What the exercise asks: Retype the data below verbatim; pictures do not belong in the copy.

• • •

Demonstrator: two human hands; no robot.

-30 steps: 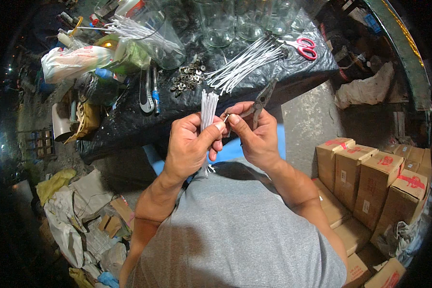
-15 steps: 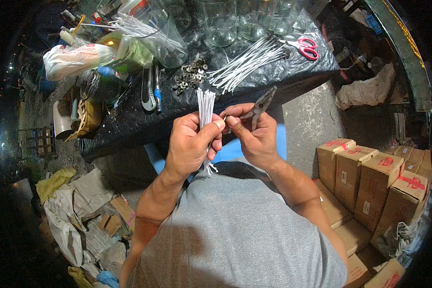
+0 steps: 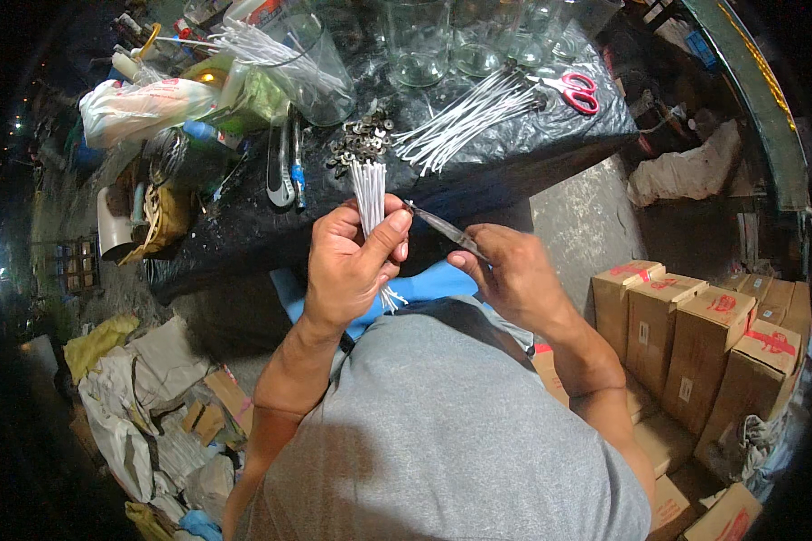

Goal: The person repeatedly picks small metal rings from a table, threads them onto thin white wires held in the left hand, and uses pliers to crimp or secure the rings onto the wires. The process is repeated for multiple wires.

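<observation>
My left hand [image 3: 345, 266] is closed round an upright bundle of thin white candle wicks [image 3: 369, 191] in front of my chest. Wrapped round the handles of metal pliers [image 3: 449, 230], my right hand [image 3: 519, 270] points their jaws at my left thumb and fingertips. The jaw tips meet something small there, too small to make out. Just beyond the bundle lies a heap of small metal wick tabs [image 3: 363, 135] on the black-covered table [image 3: 334, 194]. More white wicks [image 3: 465, 123] are spread to its right, with dark tabs at their far ends.
Red-handled scissors [image 3: 579, 93] lie by the spread wicks. Glass jars [image 3: 418, 63] stand behind; a tilted one [image 3: 327, 90] holds more wicks. A cutter knife [image 3: 281, 180] lies left of the tabs. Cardboard boxes [image 3: 704, 334] are stacked at right, crumpled sacks [image 3: 122, 415] at lower left.
The pliers have swung from pointing up and away to pointing left, their jaws now at my left fingertips. My right fingertips have left the left hand and grip the handles. The bundle shifted slightly left.
</observation>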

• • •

Reply to the task:
Demonstrator: two human hands; no robot.

-30 steps: 
-15 steps: 
+0 steps: 

Goal: The person repeatedly picks small metal rings from a table, threads them onto thin white wires held in the left hand, and uses pliers to crimp or secure the rings onto the wires. The process is repeated for multiple wires.

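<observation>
My left hand [image 3: 345, 266] is closed round an upright bundle of thin white candle wicks [image 3: 369, 191] in front of my chest. Wrapped round the handles of metal pliers [image 3: 449, 230], my right hand [image 3: 519, 270] points their jaws at my left thumb and fingertips. The jaw tips meet something small there, too small to make out. Just beyond the bundle lies a heap of small metal wick tabs [image 3: 363, 135] on the black-covered table [image 3: 334, 194]. More white wicks [image 3: 465, 123] are spread to its right, with dark tabs at their far ends.
Red-handled scissors [image 3: 579, 93] lie by the spread wicks. Glass jars [image 3: 418, 63] stand behind; a tilted one [image 3: 327, 90] holds more wicks. A cutter knife [image 3: 281, 180] lies left of the tabs. Cardboard boxes [image 3: 704, 334] are stacked at right, crumpled sacks [image 3: 122, 415] at lower left.
The pliers have swung from pointing up and away to pointing left, their jaws now at my left fingertips. My right fingertips have left the left hand and grip the handles. The bundle shifted slightly left.
</observation>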

There is nothing more to this exercise.